If colonic imaging is desired, patients may be asked to undergo a bowel cleansing preparation similar to that used for colonoscopy, which usually requires the ingestion of a large volume of polyethylene glycol solution beginning the day before the examination. Many patients state the bowel cleanse is the most uncomfortable part of colonic examinations. To increase patient acceptance of colonography, investigators are exploring fecal tagging with agents demonstrating low signal on T1-weighted imaging such as barium or iron. As part of the preparation with fecal tagging, patients may need to avoid fiber-rich foods and foods that contain manganese, such as chocolate, fruits, and nuts, for 2 days before the examination. Manganese appears bright on T1-weighted imaging, which can interfere with the interpretation of the contrast-enhanced images. Current tagging techniques, however, may not perform well enough for widespread clinical use and patient experience with the technique is mixed.




Small bowel contrast


Appropriate selection and administration of oral contrast is critical to achieve adequate and uniform distension of the small bowel. Oral contrast agents can be described as positive (high signal on both T1- and T2-weighted imaging), negative (low on both T1 and T2), or biphasic. Although many agents have been used for MR enterography, biphasic agents are most widely used. The currently preferred agents are low signal on T1-weighted imaging, because high intraluminal signal can obscure abnormal mural enhancement following intravenous contrast administration. Although low intraluminal signal on T2-weighted imaging can improve detection of bowel wall edema, extraluminal fluid, and abscesses, negative contrast agents are more expensive and are not as well tolerated by patients.

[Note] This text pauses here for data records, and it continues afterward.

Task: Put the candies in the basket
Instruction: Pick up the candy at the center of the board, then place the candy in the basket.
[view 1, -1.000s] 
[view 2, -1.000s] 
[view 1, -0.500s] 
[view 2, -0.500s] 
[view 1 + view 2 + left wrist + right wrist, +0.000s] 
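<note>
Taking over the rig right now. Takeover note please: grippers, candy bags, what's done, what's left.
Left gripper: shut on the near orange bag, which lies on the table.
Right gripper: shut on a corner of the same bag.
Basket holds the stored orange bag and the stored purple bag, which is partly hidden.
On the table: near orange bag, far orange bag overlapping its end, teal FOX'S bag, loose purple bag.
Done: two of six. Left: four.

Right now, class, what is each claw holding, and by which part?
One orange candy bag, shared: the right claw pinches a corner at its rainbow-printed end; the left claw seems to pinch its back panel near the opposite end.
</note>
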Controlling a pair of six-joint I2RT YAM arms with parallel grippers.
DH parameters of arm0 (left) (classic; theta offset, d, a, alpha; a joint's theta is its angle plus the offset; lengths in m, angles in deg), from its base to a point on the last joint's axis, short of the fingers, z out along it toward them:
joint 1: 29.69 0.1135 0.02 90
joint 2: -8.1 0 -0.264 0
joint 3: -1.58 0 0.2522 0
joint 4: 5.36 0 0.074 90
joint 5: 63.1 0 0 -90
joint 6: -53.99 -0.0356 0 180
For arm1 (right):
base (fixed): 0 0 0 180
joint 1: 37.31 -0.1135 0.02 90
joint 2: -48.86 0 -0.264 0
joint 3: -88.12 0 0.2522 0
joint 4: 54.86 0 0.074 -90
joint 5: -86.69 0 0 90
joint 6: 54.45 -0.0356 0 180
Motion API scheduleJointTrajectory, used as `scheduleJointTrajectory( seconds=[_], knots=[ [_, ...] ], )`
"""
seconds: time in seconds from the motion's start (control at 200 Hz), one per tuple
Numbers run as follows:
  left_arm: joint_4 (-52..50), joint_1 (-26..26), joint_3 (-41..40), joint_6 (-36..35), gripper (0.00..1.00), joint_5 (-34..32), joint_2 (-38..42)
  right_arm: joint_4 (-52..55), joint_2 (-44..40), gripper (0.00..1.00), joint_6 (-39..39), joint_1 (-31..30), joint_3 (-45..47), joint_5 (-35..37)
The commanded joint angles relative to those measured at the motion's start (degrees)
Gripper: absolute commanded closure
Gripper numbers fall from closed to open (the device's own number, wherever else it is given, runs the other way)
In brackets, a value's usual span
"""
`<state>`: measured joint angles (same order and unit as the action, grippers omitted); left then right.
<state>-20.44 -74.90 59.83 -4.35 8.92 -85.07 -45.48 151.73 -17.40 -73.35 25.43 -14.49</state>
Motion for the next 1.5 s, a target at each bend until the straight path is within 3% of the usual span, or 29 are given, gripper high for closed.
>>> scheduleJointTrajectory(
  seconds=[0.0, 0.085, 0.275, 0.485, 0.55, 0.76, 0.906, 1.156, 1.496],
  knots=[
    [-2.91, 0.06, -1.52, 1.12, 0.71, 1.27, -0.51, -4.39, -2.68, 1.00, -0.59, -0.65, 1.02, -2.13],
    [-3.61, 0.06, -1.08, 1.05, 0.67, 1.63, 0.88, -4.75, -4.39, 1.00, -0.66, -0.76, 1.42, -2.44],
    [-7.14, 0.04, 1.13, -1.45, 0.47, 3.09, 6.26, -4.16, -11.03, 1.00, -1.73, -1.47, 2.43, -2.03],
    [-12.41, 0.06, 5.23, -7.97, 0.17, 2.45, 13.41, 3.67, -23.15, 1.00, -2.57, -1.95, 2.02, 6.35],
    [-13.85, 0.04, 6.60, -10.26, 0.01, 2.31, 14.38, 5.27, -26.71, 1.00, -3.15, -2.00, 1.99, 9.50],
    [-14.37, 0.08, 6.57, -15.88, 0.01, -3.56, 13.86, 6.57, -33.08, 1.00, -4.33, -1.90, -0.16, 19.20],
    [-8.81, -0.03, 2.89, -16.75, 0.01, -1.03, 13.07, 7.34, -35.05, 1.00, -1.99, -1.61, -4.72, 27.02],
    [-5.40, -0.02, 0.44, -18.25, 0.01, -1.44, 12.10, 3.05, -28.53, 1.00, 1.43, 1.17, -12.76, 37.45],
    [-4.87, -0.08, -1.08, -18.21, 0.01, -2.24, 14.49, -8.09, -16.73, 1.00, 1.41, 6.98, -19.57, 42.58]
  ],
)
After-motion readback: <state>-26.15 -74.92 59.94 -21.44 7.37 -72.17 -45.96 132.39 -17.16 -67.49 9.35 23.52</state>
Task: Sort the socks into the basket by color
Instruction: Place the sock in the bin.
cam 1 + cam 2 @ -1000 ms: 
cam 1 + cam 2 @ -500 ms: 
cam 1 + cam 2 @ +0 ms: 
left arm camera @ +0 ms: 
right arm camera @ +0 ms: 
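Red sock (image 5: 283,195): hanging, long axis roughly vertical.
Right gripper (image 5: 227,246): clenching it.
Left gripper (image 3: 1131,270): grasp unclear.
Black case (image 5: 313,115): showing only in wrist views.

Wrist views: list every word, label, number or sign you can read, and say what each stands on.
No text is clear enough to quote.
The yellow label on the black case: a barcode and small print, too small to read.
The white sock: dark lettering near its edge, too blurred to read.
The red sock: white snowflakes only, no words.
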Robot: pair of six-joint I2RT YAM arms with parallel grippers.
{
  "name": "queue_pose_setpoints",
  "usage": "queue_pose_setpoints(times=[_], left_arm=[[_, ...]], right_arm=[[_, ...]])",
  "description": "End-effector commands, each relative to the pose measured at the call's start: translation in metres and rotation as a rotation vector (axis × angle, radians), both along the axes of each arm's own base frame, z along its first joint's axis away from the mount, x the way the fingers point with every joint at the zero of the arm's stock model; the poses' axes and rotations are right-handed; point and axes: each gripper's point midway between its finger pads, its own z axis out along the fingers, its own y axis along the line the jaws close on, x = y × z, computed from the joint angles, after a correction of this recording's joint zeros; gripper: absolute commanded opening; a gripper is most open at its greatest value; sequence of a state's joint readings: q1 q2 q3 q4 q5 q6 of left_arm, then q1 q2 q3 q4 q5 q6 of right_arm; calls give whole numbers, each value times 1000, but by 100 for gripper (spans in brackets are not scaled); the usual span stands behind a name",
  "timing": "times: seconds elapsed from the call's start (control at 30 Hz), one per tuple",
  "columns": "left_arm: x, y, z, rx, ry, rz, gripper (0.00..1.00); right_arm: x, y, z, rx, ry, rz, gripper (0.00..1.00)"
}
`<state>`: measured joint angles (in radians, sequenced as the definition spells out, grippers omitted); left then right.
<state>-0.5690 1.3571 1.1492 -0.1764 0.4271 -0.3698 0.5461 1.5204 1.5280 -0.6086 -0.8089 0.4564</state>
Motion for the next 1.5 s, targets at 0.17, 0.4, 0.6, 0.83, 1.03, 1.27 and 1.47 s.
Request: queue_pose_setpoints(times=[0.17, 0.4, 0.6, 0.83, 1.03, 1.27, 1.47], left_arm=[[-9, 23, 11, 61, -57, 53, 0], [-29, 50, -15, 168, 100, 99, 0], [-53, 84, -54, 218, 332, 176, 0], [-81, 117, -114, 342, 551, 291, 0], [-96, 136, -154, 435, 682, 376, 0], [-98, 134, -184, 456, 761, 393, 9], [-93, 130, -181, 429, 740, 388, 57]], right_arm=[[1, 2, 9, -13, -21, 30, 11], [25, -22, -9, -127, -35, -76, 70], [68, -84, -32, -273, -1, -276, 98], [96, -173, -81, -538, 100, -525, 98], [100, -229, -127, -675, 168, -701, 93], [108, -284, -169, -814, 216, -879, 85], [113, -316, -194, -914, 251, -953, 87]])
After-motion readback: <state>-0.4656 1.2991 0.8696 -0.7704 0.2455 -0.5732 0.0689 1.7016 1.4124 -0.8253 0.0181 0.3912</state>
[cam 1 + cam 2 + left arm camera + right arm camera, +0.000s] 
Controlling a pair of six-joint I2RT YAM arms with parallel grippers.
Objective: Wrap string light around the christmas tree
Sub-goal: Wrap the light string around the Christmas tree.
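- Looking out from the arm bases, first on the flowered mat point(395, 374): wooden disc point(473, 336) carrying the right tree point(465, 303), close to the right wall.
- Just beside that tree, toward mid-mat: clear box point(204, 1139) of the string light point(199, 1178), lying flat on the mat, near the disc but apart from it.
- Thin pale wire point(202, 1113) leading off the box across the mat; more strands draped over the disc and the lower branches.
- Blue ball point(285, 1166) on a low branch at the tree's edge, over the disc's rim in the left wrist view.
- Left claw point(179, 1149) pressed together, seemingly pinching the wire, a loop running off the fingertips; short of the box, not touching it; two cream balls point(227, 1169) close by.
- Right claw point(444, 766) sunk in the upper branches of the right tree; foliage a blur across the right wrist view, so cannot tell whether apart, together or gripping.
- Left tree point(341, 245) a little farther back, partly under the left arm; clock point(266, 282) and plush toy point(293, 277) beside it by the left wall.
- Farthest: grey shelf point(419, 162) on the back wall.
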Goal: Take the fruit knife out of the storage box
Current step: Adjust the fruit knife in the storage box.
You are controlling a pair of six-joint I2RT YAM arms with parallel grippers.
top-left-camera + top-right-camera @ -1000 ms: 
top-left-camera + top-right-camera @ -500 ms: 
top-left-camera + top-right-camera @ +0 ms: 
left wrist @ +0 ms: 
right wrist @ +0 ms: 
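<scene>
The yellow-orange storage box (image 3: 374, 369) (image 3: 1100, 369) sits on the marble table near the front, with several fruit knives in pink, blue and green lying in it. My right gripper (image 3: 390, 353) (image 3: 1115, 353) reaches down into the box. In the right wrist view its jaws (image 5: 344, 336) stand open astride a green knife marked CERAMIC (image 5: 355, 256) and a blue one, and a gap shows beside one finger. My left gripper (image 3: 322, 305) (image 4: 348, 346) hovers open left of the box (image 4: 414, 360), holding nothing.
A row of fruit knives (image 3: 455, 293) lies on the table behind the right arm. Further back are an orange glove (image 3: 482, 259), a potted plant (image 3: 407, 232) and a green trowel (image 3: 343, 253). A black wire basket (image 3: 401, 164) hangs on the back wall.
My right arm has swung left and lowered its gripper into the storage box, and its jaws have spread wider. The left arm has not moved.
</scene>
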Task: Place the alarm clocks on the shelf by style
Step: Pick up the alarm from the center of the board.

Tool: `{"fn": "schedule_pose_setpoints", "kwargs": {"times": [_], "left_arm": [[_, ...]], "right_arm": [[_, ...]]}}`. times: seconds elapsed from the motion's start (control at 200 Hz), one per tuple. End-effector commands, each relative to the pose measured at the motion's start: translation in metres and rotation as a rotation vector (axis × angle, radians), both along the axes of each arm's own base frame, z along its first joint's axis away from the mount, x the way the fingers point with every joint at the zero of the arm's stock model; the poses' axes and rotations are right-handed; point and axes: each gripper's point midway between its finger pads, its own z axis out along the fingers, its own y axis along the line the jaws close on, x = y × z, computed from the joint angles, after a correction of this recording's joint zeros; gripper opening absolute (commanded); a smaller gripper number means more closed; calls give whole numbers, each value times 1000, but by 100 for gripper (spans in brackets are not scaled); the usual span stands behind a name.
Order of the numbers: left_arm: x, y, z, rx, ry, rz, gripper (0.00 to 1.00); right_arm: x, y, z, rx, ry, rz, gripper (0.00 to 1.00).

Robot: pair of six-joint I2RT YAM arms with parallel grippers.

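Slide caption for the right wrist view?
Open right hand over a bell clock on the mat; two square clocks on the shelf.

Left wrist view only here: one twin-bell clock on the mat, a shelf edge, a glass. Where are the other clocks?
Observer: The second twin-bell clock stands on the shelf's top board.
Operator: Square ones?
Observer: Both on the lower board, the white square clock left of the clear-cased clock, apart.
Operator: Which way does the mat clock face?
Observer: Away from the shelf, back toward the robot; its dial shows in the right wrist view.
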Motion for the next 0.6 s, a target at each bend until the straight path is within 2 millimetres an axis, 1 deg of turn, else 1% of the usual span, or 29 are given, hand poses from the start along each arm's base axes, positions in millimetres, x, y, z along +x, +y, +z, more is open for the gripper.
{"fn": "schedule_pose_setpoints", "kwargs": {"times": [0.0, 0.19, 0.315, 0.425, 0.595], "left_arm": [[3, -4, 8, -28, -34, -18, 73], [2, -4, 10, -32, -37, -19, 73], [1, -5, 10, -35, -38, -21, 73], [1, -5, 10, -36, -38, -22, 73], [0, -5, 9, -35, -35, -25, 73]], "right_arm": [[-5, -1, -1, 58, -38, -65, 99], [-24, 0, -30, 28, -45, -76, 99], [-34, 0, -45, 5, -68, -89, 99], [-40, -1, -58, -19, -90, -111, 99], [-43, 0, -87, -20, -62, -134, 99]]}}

Water is a well-tolerated and inexpensive biphasic oral contrast; however, rapid absorption by the small bowel often results in poor distension of the distal ileum. Several biphasic agents containing osmotic (including mannitol, sorbitol, polyethylene glycol) or bulk-forming (methylcellulose, psyllium) additives are currently available. Some studies suggest that osmotic agents may provide better distension than bulk-forming agents. At the author’s institution, they use a low concentration (0.1%) barium sulfate suspension containing sorbitol (VoLumen; E-Z-EM, Westbury, NY) for both CT and MR enterography. Apart from mild diarrhea and cramping experienced by some patients, biphasic agents are typically well-tolerated. Because of the large volume ingested, patients are encouraged to urinate before entering the scanner.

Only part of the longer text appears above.